Your lifestyle choices play a big role in how much or how little stress you are stimulated by each day. Here are 7 tips to keep your nerve system functioning well, your immune system at optimum and your daily routine more stress-free:
1) Find a great chiropractor and receive regular adjustments: It is important, as you identify different ways to approach your health, that you first acknowledge that your nerve system is what you use to sense your world; your nerve system in turn influences your physiology which, in turn, affects how you function. Your level of function is directly related to how you express your health. Having a well functioning and connected nerve system can result in an optimum expression of health. Chiropractors are specifically trained to work directly with your nerve system.
2) Understand your child’s world: Children depending on the age do not always have the words to explain what might be happening in their world nor may they have the confidence to share what’s going on with you. Take the time to find out what’s impacting your child’s immune system by asking questions around at the 3T’s – Thoughts (emotional), Trauma (physical) and Toxins (chemical). Give them the opportunity to identify how they can approach their world differently by understanding where the stress is coming from. Empower them through your conversation to change it. Be open to what your child tells you.

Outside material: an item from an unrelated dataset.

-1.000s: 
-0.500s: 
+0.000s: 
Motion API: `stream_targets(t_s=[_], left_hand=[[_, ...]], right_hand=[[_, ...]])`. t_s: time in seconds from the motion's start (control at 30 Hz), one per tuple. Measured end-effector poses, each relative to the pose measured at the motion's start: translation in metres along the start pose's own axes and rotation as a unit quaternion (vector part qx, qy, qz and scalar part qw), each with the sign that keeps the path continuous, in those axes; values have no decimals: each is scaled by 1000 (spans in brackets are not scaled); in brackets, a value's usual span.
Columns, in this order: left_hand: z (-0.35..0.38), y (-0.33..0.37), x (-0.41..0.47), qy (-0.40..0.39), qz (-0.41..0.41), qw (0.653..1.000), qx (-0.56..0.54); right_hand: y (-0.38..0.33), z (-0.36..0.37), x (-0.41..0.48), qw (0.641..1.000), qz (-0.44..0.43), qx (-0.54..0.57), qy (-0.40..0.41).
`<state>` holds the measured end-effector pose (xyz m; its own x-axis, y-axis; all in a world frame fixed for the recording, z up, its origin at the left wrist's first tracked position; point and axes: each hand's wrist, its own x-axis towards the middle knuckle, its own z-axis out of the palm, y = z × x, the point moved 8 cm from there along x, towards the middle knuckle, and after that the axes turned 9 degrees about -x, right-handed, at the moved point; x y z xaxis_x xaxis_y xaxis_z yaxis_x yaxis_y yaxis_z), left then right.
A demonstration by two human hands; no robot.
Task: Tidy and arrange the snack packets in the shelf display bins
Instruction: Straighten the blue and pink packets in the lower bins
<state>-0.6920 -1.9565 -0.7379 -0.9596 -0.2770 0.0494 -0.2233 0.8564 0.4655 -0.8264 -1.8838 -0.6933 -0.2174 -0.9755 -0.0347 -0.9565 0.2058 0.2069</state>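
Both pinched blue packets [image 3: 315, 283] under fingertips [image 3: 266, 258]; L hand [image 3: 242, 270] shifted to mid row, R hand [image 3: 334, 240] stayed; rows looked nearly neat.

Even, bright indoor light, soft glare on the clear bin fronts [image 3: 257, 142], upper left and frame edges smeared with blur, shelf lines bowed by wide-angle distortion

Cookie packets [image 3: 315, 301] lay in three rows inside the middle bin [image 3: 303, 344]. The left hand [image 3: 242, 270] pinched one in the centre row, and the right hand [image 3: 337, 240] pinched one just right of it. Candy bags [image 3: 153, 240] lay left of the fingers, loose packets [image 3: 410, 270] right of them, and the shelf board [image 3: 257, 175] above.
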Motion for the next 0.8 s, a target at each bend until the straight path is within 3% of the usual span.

3) Eat organic and whole food: Creating the opportunity to nourish the body with organic and whole food everyday enables the body to be “topped” up with the essential vitamins and minerals that are important in immune function. Always chose organic real food over packaged and processed food. Here’s where we get some of our organic food.
4) Rest: When the body is under stress rest can be one of the best ways in which to recharge and allow healing to take place from the inside-out. Give your child’s body the time to heal and thus the necessary rest.
5) Get moving: Exercise is important for body function and neurological stimulus. Get your kids moving in a fun way either on their own via a team sport or with the family at a beach or a park!
6) Laugh: Make a conscious effort to find the humour in things and laugh, laugh and laugh some more with your kids!
7) Be loving: When we love more we emit different chemicals. These chemicals have an impact on our immune system and our ability to express health. Be kind to yourself and those around you and teach by example your children.
Remember lice are opportunistic; it’s not the rats but the rubbish pile so work to change the rubbish pile for an optimum expression of health!